Intraoperative lymph node dissection (LND) is increasingly being performed alongside hepatic resection for intrahepatic cholangiocarcinoma (ICCA) to more accurately stage the disease, reduce recurrence, and improve overall survival (OS). While this procedure may result in associated morbidity, there is no consensus or formal guidelines on its role in this setting.

Research motivation

There is a need to better delineate the evidence for performing LND alongside surgical resection of the ICCA in improving prognostication and survival post-resection of ICCA.

Research objectives

To compare curative intent resection of ICCA with LND vs resection without LND with the primary outcome measures of OS and disease-free survival (DFS).

Research methods

A systematic review and meta-analysis was performed per the PRISMA framework and Cochrane Handbook for Systematic Reviews. A systematic literature search was performed using Pubmed, Medline, Embase, and the Cochrane Library, for all studies involving LND, ICCA, and surgical resection. All clinical studies comparing curative intent resection of ICCA with LND vs resection without LND were included from the different academic databases up till early December 2022. The primary outcome measures were set for OS and DFS. Quality assessment was conducted using the ROBINS-I tool. Data were analysed using RStudio (R 4.3.0; R Foundation, Austria) with meta and dmetar packages. Meta-analyses were conducted depending on feasibility.

Research results

In the total of harvested LNs in patients who underwent LND, the incidence of metastases was 27.7%. LND did not significantly improve OS and DFS in patients undergoing resection, however, there may be a trend toward improved OS. The effect of LND on OS showed a degree of variability by geographical region, in Eastern and Western countries. Concomitant neoadjuvant and/or adjuvant chemotherapy with LND did not improve OS. The effect of LND differed depending on tumour morphology with resection of periductal infiltrating tumours being associated with significantly worsened OS and resection of mass-forming tumours with improved OS. Positive lymph nodes (LNs) at lymphadenectomy or retrieval of > 6 LNs were not associated with a difference in survival.

Research conclusions

Overall, the results of this meta-analysis show that LND does not improve OS or DFS in patients with ICCA. However, a significant proportion of patients undergoing LND are found to have LN metastases, suggesting that LND may result in a more accurate staging. Consequently, it may be beneficial for prognostication and stratification of patients to guide adjuvant treatments.
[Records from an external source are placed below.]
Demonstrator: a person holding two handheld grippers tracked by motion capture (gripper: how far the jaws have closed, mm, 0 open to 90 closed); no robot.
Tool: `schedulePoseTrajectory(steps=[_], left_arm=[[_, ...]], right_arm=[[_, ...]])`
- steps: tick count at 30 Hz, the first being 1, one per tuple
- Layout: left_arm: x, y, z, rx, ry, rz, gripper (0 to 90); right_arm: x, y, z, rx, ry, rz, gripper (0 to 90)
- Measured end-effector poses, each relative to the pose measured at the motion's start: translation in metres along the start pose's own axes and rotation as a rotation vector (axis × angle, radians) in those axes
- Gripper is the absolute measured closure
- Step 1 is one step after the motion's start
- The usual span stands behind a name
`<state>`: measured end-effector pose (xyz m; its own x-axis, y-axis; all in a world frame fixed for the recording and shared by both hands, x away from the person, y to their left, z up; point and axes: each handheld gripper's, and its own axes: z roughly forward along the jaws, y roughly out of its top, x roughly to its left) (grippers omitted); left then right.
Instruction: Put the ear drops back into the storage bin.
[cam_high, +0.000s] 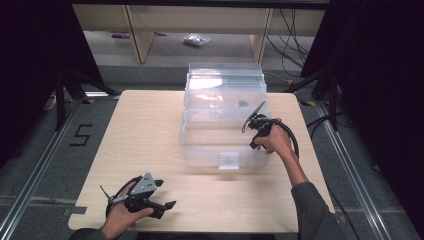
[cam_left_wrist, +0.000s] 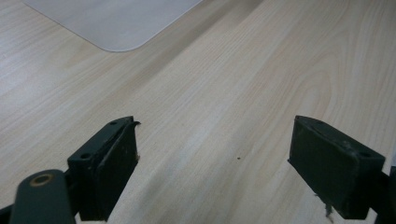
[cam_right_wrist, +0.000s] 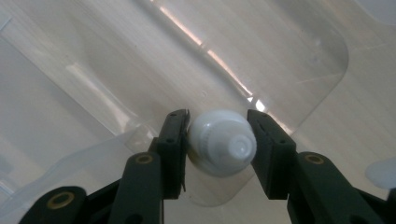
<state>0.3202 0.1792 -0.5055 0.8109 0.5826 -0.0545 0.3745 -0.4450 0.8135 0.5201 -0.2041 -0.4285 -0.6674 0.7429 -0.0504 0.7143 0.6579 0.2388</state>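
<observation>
A light wooden table (cam_high: 150, 130) with rounded corners stands on a grey floor (cam_high: 35, 145) marked with a black numeral 5 (cam_high: 80, 135) to the left. Toward the table's far middle sits a large clear plastic storage box (cam_high: 222, 117) with its lid tilted up at the back and a small white latch (cam_high: 229, 161) on the near wall. Beyond the table, a pale wooden shelf frame (cam_high: 145, 30) stands on the floor, with a small crumpled plastic bag (cam_high: 196, 40) lying under it.

At the near left corner, the person's left hand (cam_high: 120, 217) holds the left gripper (cam_high: 166, 195) low over the bare tabletop, well apart from the box. In the left gripper view its two black jaws stand wide apart with only wood grain between them, and a rounded corner of a translucent sheet (cam_left_wrist: 116, 21) lies farther off.

The right hand (cam_high: 275, 140) holds the right gripper (cam_high: 248, 125) over the box's right side, its cable looping behind the wrist. In the right gripper view the right gripper (cam_right_wrist: 218, 140) is clamped on a small white plastic tube with a round cap (cam_right_wrist: 222, 142), cap end toward the camera, held above the clear floor of the box.
</observation>
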Motion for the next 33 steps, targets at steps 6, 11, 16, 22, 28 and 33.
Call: schedulePoseTrajectory(steps=[6, 11, 16, 22, 28, 33], left_arm=[[0.0, 0.0, 0.0, 0.0, 0.0, 0.001, 14.8], [0.0, 0.0, 0.0, 0.001, 0.001, 0.001, 14.8], [0.0, 0.0, 0.0, 0.001, 0.001, 0.0, 14.8], [0.0, 0.0, 0.0, 0.002, 0.001, 0.001, 14.8], [0.0, 0.0, 0.0, 0.002, 0.002, 0.001, 14.8], [0.0, 0.0, 0.0, 0.001, 0.002, 0.001, 14.8]], right_arm=[[-0.001, -0.002, -0.002, -0.009, -0.004, -0.006, 59.9], [0.002, -0.002, -0.005, -0.018, -0.002, -0.005, 52.2], [0.003, -0.003, -0.011, -0.045, -0.016, 0.013, 38.4], [0.005, -0.006, -0.021, -0.08, -0.017, 0.027, 34.1], [0.008, -0.01, -0.03, -0.117, -0.015, 0.018, 31.8], [0.011, -0.014, -0.039, -0.137, -0.015, 0.026, 30.7]])
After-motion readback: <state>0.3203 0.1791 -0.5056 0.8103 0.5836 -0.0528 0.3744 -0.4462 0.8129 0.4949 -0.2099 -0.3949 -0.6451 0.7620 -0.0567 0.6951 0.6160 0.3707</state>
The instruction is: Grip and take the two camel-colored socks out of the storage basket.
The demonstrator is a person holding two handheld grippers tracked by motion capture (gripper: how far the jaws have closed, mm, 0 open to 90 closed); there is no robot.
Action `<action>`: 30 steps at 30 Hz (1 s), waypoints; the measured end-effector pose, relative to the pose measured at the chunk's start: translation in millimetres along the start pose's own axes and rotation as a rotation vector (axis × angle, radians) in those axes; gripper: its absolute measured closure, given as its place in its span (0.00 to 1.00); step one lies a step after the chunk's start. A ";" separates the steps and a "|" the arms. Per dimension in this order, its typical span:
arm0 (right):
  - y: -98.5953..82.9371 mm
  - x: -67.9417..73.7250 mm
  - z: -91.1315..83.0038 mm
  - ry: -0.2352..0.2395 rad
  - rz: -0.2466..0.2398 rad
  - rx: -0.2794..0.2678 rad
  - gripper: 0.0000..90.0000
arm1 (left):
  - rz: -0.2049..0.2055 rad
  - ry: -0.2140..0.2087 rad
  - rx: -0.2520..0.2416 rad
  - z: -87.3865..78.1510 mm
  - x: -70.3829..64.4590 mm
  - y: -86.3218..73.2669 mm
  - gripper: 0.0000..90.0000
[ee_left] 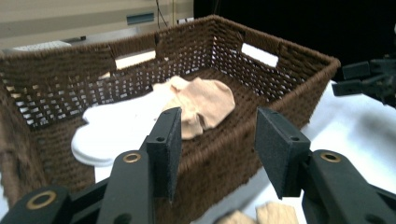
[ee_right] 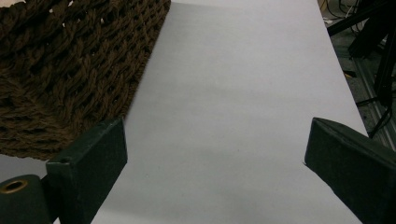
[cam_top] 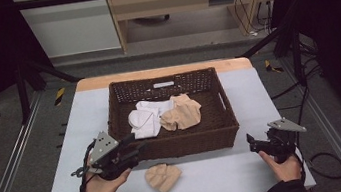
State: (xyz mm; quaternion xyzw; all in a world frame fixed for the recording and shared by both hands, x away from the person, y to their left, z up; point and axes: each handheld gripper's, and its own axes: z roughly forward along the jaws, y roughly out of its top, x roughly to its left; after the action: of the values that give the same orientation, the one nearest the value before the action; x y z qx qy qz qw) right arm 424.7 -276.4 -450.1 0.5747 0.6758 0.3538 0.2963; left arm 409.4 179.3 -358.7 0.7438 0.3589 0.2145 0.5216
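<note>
— How far along is the sock sorting, would you say?

— Most of it looks done. In the high view a white sock and a tan sock already lie in the brown wicker basket, side by side and touching, near the middle of its floor. One more tan sock lies on the pale table, just outside the basket's near wall, at about 6 o'clock from it.

— So that loose one is what is left?

— I judge so. It has yet to be picked up and dropped in with the others.

— Where are the grippers?

— The left gripper hovers at about 10 o'clock from the loose sock, close to the basket's near left corner. In the left gripper view its jaws stand apart with nothing between them, looking over the rim at the socks inside; the loose sock peeks in at the bottom edge. The right gripper waits near the basket's near right corner, at about 3 o'clock from the loose sock and well apart from it. The right gripper view shows its jaws spread wide over bare table, holding nothing.

— Which one should take the sock?

— The left is nearer, so probably that one, but that's a guess.
</note>
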 end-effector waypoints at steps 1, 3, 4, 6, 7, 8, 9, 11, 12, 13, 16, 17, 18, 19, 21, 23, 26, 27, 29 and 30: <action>0.0 -0.2 -0.1 -0.001 0.001 -0.001 0.07 | 0.002 0.002 -0.003 1.7 0.6 2.9 0.56; 0.1 -0.4 0.0 -0.002 0.001 -0.002 0.07 | 0.001 0.002 -0.008 3.7 1.3 5.8 0.56; 0.1 -0.4 0.0 -0.001 0.005 0.000 0.07 | 0.004 0.011 -0.017 7.2 2.7 12.0 0.55; 0.1 -0.5 0.0 -0.001 0.007 0.001 0.07 | 0.011 0.016 -0.026 10.8 3.7 18.2 0.55; 0.2 -0.5 0.0 -0.002 0.006 -0.001 0.07 | 0.012 0.021 -0.033 12.7 3.8 21.0 0.54; 0.3 -0.4 -0.1 -0.002 0.007 -0.002 0.07 | 0.017 0.022 -0.036 14.4 4.4 23.8 0.54; 0.4 -0.3 -0.1 -0.002 0.008 -0.002 0.06 | 0.012 0.022 -0.042 16.5 4.6 26.3 0.54; 0.4 -0.3 -0.1 -0.001 0.006 -0.003 0.06 | 0.008 0.023 -0.046 20.8 5.5 31.0 0.53; 0.5 -0.2 -0.1 -0.001 0.005 -0.004 0.06 | 0.010 0.022 -0.043 22.5 6.0 32.7 0.53; 0.5 -0.3 -0.1 -0.001 0.004 -0.005 0.06 | 0.005 0.023 -0.043 25.1 6.4 35.1 0.53; 0.8 -0.5 -0.1 -0.004 0.008 -0.007 0.06 | 0.004 0.033 -0.042 34.4 8.2 43.8 0.52; 0.8 -0.6 0.0 -0.004 0.008 -0.006 0.06 | 0.000 0.033 -0.041 37.6 8.6 46.4 0.52; 0.8 -0.6 0.0 -0.003 0.008 -0.006 0.06 | -0.003 0.038 -0.039 40.6 9.1 49.1 0.52; 0.8 -0.6 0.0 -0.003 0.010 -0.006 0.06 | -0.010 0.030 -0.039 43.8 9.3 51.0 0.52; 0.8 -0.9 0.3 -0.003 0.009 -0.008 0.06 | -0.010 0.032 -0.035 51.0 9.6 56.0 0.51; 1.0 -1.4 0.5 -0.003 0.008 -0.011 0.06 | -0.005 0.038 -0.026 59.4 9.7 60.6 0.51; 1.0 -2.1 0.6 -0.004 0.009 -0.010 0.06 | -0.009 0.045 -0.025 70.9 10.0 65.8 0.51; 1.0 -2.2 0.7 -0.003 0.009 -0.011 0.06 | -0.011 0.047 -0.025 74.4 10.2 67.8 0.51; 1.1 -2.2 0.7 -0.003 0.010 -0.009 0.06 | -0.015 0.050 -0.025 81.5 10.6 72.0 0.51; 1.3 -2.0 0.5 -0.004 0.011 -0.009 0.06 | -0.011 0.055 -0.024 84.9 10.7 73.9 0.50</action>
State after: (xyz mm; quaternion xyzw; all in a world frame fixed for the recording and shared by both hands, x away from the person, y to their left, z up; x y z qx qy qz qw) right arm 426.1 -278.1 -449.3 0.5776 0.6706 0.3572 0.2983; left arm 498.1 120.0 -321.5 0.7292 0.3748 0.2362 0.5216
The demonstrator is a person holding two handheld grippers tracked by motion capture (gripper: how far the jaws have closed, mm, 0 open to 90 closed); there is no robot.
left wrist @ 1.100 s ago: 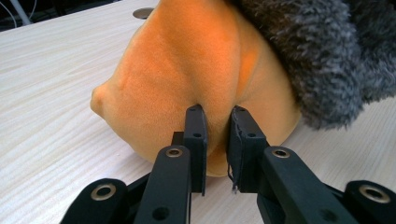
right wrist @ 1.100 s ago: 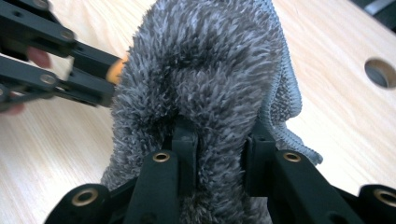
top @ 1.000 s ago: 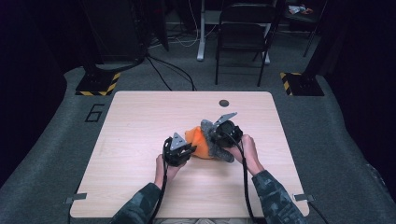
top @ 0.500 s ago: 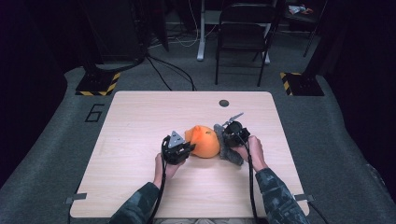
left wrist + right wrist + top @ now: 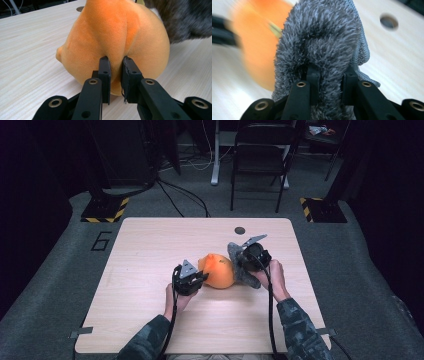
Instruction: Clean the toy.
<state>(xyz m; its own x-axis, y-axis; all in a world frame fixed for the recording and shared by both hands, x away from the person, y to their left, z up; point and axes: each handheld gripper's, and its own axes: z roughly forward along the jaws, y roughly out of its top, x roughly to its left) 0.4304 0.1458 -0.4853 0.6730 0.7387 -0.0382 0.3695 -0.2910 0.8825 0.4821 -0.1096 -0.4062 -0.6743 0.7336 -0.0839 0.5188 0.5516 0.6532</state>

Notably, in high-risk patients unlikely to benefit from further treatments, the current evidence would not support the performance of LND as a standard part of the surgical resection of ICCA.

Research perspectives

The fact that LND may result in a more accurate staging and consequently aid the prognostication and stratification of patients to guide adjuvant treatments, may become more important in the future, should more effective chemotherapeutic agents be discovered for this type of cancer, ultimately leading to survival benefit.

There is an urgent clinical need for higher-quality studies to dissect the role of LND further.